Exercise brief: Below is the data. Give it again, complete and exact.

The data:
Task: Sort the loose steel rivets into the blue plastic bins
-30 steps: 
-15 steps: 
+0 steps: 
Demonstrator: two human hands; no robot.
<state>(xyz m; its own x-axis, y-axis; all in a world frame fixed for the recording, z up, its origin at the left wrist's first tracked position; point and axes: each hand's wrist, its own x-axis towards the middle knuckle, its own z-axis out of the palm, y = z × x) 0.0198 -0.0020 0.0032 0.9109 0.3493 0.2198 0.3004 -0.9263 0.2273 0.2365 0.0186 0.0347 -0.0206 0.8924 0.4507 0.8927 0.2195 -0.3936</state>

Solution below:
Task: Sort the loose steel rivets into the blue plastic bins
-30 steps: 
-15 steps: 
+0 steps: 
Demonstrator: two human hands; no robot.
<state>(xyz m; its own x-axis, y-axis; all in a world frame fixed for the recording, z up, its origin at the left wrist's first tracked position; point and axes: each hand's wrist, its own x-axis towards the middle knuckle, its own z-axis out of the palm, y = z × x) 0.0198 -0.0020 0.0032 0.9109 0.3493 0.2198 0.3004 -0.9263 0.2273 0.2365 0.0186 0.0347 -0.0206 0.8924 0.4507 0.8927 0.2195 -0.3936</state>

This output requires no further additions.